* **ABOUT THIS EXERCISE**
Could you retype every line below exactly, omitting the images?

* **SOURCE DATA**
---

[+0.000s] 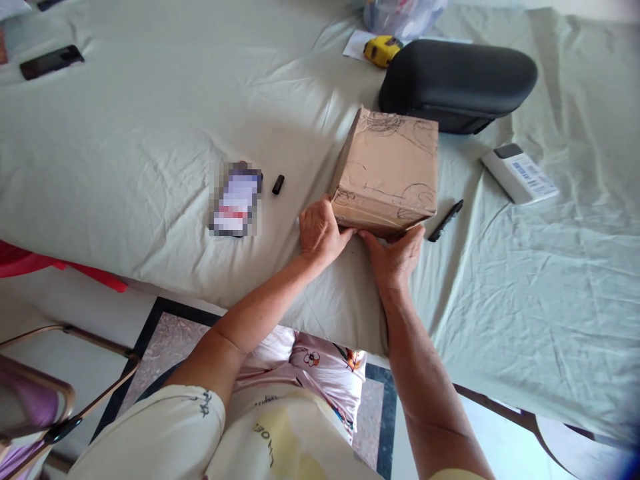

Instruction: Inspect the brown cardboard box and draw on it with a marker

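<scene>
A brown paper-wrapped box (387, 170) with pen scribbles on it sits on the pale green sheet (150, 133), its near edge tilted up a little. My left hand (320, 233) grips the box's near left corner, fingers tucked under the bottom edge. Beside it, my right hand (395, 257) is curled under the near right part of the same edge. A black marker (446, 221) lies just right of the box, and its small black cap (278, 185) lies to the left.
A black hard case (455, 83) stands behind the box, with a yellow tape measure (381, 50) and a plastic bag beyond it. A white labelled device (520, 173) lies at the right, a blurred card (236, 200) at the left, a phone (51, 61) far left.
</scene>
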A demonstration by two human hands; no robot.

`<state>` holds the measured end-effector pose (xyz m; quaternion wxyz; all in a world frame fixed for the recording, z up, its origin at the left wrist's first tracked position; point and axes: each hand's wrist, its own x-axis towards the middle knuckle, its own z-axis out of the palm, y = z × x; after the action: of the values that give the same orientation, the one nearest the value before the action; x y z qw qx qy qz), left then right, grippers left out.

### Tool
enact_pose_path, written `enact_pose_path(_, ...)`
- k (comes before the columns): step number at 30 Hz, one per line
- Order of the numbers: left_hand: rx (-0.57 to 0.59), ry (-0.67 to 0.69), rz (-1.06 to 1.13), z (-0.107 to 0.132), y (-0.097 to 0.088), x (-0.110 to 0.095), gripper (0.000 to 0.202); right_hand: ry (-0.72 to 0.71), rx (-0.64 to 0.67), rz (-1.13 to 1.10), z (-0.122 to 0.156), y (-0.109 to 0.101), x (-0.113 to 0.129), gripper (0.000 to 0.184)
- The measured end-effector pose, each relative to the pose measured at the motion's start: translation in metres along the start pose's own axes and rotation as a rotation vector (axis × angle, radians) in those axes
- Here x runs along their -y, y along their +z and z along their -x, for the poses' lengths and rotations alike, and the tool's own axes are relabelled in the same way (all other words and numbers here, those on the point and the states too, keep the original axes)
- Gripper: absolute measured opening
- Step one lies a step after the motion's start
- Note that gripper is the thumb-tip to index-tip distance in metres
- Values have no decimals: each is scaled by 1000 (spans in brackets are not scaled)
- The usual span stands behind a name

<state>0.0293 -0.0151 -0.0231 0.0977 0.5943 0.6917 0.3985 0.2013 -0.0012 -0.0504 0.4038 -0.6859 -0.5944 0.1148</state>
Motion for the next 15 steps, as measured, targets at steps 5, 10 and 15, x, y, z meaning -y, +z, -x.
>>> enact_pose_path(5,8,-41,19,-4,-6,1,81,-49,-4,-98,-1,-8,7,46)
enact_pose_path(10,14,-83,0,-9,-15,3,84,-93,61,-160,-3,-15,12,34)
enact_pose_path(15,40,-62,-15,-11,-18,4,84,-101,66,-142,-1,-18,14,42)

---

* **EXERCISE RESULT**
[+0.000s] 

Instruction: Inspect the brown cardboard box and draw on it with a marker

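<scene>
A brown paper-wrapped box (387, 170) with pen scribbles on it sits on the pale green sheet (150, 133), its near edge tilted up a little. My left hand (320, 233) grips the box's near left corner, fingers tucked under the bottom edge. Beside it, my right hand (395, 257) is curled under the near right part of the same edge. A black marker (446, 221) lies just right of the box, and its small black cap (278, 185) lies to the left.
A black hard case (455, 83) stands behind the box, with a yellow tape measure (381, 50) and a plastic bag beyond it. A white labelled device (520, 173) lies at the right, a blurred card (236, 200) at the left, a phone (51, 61) far left.
</scene>
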A demonstration by two human hands; no robot.

`<state>` holds the measured end-effector pose (xyz m; quaternion wxyz; all in a world frame fixed for the recording, z up, its origin at the left wrist's first tracked position; point and axes: each hand's wrist, its own x-axis towards the middle knuckle, its own z-axis out of the palm, y = z × x; after the action: of the values that give the same orientation, the one nearest the value before the action; x y z qw qx qy qz), left then right, grippers left out.

### Tool
enact_pose_path, written `enact_pose_path(_, ...)`
- k (comes before the columns): step number at 30 Hz, one per line
- Order of the numbers: left_hand: rx (-0.57 to 0.59), ry (-0.67 to 0.69), rz (-1.06 to 1.13), z (-0.107 to 0.132), y (-0.097 to 0.088), x (-0.110 to 0.095), gripper (0.000 to 0.202); right_hand: ry (-0.72 to 0.71), rx (-0.64 to 0.67), rz (-1.13 to 1.10), z (-0.122 to 0.156), y (-0.109 to 0.101), x (-0.113 to 0.129), gripper (0.000 to 0.184)
- The measured end-effector pose, each relative to the pose measured at the motion's start: translation in metres along the start pose's own axes and rotation as a rotation vector (axis × angle, radians) in those axes
- Here x runs along their -y, y along their +z and z along their -x, for the poses' lengths and rotations alike, and the tool's own axes are relabelled in the same way (all other words and numbers here, those on the point and the states too, keep the original axes)
- Gripper: absolute measured opening
- Step one lies a step after the motion's start
- Note that gripper is the thumb-tip to index-tip distance in metres
- Values have no decimals: each is scaled by 1000 (spans in brackets are not scaled)
- The usual span stands behind a name

<state>0.0293 -0.0151 -0.0231 0.0977 0.5943 0.6917 0.3985 0.2013 -0.0012 -0.0504 0.4038 -0.6859 -0.5944 0.1148</state>
Motion for the next 15 steps, as measured, targets at steps 5, 10 and 15, x, y, z meaning -y, +z, -x.
>>> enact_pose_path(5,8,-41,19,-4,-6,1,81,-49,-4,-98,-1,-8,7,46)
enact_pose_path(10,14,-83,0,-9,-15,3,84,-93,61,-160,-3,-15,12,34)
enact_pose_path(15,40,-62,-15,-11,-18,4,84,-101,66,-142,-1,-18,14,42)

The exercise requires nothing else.